Un jour, tout va bien dans le couple, le lendemain, on se retrouve à cohabiter à Barcelone malgré soi… (Crédit : Equinox)
Cette charge émotionnelle, Tiffany, tout juste la trentaine, la vit également. Dans un concours de circonstances (financières), elle cohabite, elle aussi, avec son ex… depuis un an et demi. « Cette proposition est venue de lui alors que nous n’étions plus ensemble depuis un an. À l’époque, je vivais seule dans un appartement prévu pour au moins deux personnes. Je partais vers 7h30 de chez moi pour ne rentrer qu’après 19h30 », nous raconte-t-elle. « J’hésitais à refaire une coloc et rester dans mon appart. Pour plusieurs raisons, dont une bonne entente avec mon proprio, je me dis: ‘pourquoi pas tenter une coloc avec mon ex’. Dans les aspects positifs, on parle d’une personne que je connais déjà et avec qui je suis restée en bons termes, que mon chat apprécie et pour qui les bons comptes font les bons amis. On a très vite réfléchi à comment faire pour bien sentir qu’on avait nos espaces de vies et notre intimité. Le challenge est d’accepter qu’on a signé pour vivre en coloc et que ça demande de la transparence et le respect de règles au maximum. »

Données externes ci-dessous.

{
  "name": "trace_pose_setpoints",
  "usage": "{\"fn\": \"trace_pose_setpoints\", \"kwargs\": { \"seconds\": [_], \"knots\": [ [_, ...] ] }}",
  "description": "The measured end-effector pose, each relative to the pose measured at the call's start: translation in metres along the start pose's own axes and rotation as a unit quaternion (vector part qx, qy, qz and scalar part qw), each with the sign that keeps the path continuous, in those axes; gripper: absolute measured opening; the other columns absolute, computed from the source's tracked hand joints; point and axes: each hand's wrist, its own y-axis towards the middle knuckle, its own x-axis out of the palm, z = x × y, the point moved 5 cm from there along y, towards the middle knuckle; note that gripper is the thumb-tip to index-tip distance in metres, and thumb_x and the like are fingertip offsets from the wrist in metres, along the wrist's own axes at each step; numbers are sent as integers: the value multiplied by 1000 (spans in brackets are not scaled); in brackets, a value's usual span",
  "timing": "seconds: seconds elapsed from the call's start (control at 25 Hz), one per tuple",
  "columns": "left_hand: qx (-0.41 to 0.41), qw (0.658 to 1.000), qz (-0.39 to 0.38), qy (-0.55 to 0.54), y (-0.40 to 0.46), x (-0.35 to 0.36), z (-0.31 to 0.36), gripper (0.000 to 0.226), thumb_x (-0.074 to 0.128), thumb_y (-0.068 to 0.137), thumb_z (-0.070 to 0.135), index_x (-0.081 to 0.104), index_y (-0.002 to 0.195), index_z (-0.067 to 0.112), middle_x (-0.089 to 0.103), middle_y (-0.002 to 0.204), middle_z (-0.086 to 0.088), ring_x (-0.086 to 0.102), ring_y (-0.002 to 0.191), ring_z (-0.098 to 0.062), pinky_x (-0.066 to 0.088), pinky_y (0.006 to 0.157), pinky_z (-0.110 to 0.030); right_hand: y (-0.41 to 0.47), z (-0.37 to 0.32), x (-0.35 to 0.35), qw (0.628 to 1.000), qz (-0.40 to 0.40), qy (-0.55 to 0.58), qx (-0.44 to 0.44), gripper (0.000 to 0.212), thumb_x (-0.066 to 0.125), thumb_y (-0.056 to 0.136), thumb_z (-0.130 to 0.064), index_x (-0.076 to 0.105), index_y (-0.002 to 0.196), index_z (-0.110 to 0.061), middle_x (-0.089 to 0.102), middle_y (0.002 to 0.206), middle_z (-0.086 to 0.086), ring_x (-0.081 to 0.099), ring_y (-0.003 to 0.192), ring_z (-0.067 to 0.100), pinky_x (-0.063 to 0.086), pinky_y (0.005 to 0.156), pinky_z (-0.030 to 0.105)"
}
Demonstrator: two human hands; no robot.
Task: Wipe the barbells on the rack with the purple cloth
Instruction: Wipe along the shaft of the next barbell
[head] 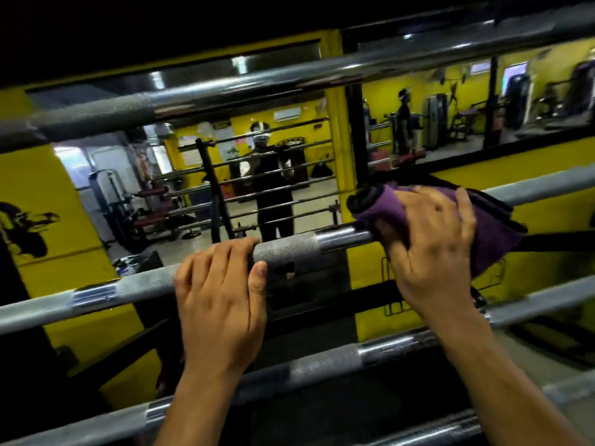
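Several steel barbells lie horizontally on a wall rack, one above another. My left hand [222, 291] grips the middle barbell [128, 286] from above, fingers curled over its knurled part. Further right on the same bar, my right hand [428, 243] holds the purple cloth [495, 230] wrapped round the shaft, so the bar under it is hidden. A higher barbell [257, 82] runs across the top, and a lower barbell [322, 365] passes beneath my wrists.
Behind the bars is a wall mirror [289, 175] in a yellow wall [35, 194], reflecting a person, the rack and gym machines. A black rack upright [355, 136] stands behind the cloth. Another bar [547, 183] extends right at cloth height.
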Motion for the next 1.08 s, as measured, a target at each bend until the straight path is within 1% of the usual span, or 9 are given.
{"fn": "trace_pose_setpoints", "kwargs": {
  "seconds": [0.12,0.28,0.36,0.44,0.52,0.64,0.8,0.96,1.08],
  "knots": [
    [3,1000,-1,-5,-1,2,-2,36,39,100,39,58,125,21,60,120,0,49,112,-25,29,102,-41,-16,-32,2,998,5,49,39,41,51,97,-30,57,132,-8,59,134,6,44,138,32,14,122,59],
    [31,997,-61,-21,-3,-2,-3,53,45,91,47,54,135,19,56,129,-4,46,121,-27,25,111,-44,-60,-83,-7,984,-105,140,-30,39,49,100,-31,50,138,-22,53,144,-10,42,141,20,24,122,47],
    [69,992,-92,-45,-4,-8,-5,63,45,88,54,47,143,21,50,140,-4,43,129,-27,23,115,-46,-76,-86,-23,959,-144,230,84,29,48,105,-33,57,133,-32,64,124,-21,57,121,3,43,106,28],
    [124,978,-106,-129,-11,-16,0,72,47,87,60,39,150,25,40,153,-1,37,140,-22,20,120,-48,-87,-86,-41,901,-145,335,236,23,49,102,-35,63,121,-37,71,102,-24,64,97,-7,45,85,10],
    [157,926,-169,-298,-28,-20,20,80,55,86,64,29,154,32,31,159,11,29,147,-9,19,123,-45,-93,-82,-58,872,-137,355,309,22,50,100,-37,64,116,-32,72,106,-24,64,102,-8,44,85,7],
    [85,775,-318,-540,-64,-16,54,80,74,80,56,33,147,46,47,145,25,44,134,3,40,112,-35,-100,-89,-88,845,-176,358,356,30,50,95,-42,67,114,-27,74,108,-19,67,103,-5,49,84,10],
    [-52,575,-426,-697,-101,14,82,44,77,85,24,62,126,27,71,121,4,66,115,-19,49,103,-50,-136,-82,-122,846,-201,287,401,32,46,98,-42,71,115,-30,75,111,-7,69,108,9,51,91,26],
    [-78,559,-430,-704,-111,28,100,28,70,85,18,71,111,27,75,109,-3,69,107,-26,52,98,-54,-182,-63,-166,879,-47,171,442,20,53,101,-33,68,112,-40,73,105,-8,70,98,9,56,85,25],
    [-77,598,-386,-698,-102,30,117,24,69,86,27,65,109,32,73,105,5,70,100,-16,54,94,-50,-219,-66,-183,813,86,221,532,12,60,99,-23,71,97,-27,67,89,18,63,66,13,52,58,22]
  ]
}}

Des règles, justement, ils s’en sont mis dès le début : ils écrivent et signent un tableau des tâches ménagères à deux, ils ont convenu que pour qu’une nouvelle personne puisse venir à l’appartement, ils doivent l’avoir rencontré au moins une fois auparavant. Cette règle peut être revue, mais à deux, et préalablement, sans mettre l’autre face au fait accompli.
Cette cohabitation s’avère toutefois compliquée quand son colocataire souffle parfois le chaud et le froid avec elle. « On a des discussions moins sympathiques, je prends sur moi et laisse trop de choses s’accumuler avant d’en parler… et puis ça sort très maladroitement. Au final, avec de la bonne volonté des deux côtés, on arrive presque toujours à s’apaiser après un ‘conflit ‘/désaccord et trouver une solution ou apprendre une leçon de vie ».
Un nouveau départ, mais à quel prix ?
De son côté, Sara évoque son parcours du combattant pour trouver un logement après la rupture avec son compagnon. « Je ne travaillais pas, donc je n’avais pas de contrat à présenter aux propriétaires», se souvient-elle. Même pour une simple colocation, elle a dû passer de nombreux entretiens, souvent intrusifs. « On vous demande pourquoi vous déménagez, et parfois, je me mettais à pleurer en expliquant ma rupture. Ce n’est pas aussi simple que de montrer un relevé bancaire »,
Finalement, Sara a trouvé une chambre en colocation, mais à un prix exorbitant. La rupture a aussi bouleversé son quotidien. « J’ai perdu mon quartier, les gens des petites épiceries que je connaissais, et mon espace sûr. »
Pour Sara, cette expérience a été à la fois un défi personnel et une prise de conscience de la réalité du logement à Barcelone. « La crise du logement aggrave les situations personnelles déjà difficiles. Même avec un budget correct, il est presque impossible de trouver un endroit décent », déplore-t-elle.Sara ne perd pas l’espoir d’avoir un jour son propre appartement.
Les prénoms des personnes témoignant dans cet article ont été modifiés à la demande des intéressés.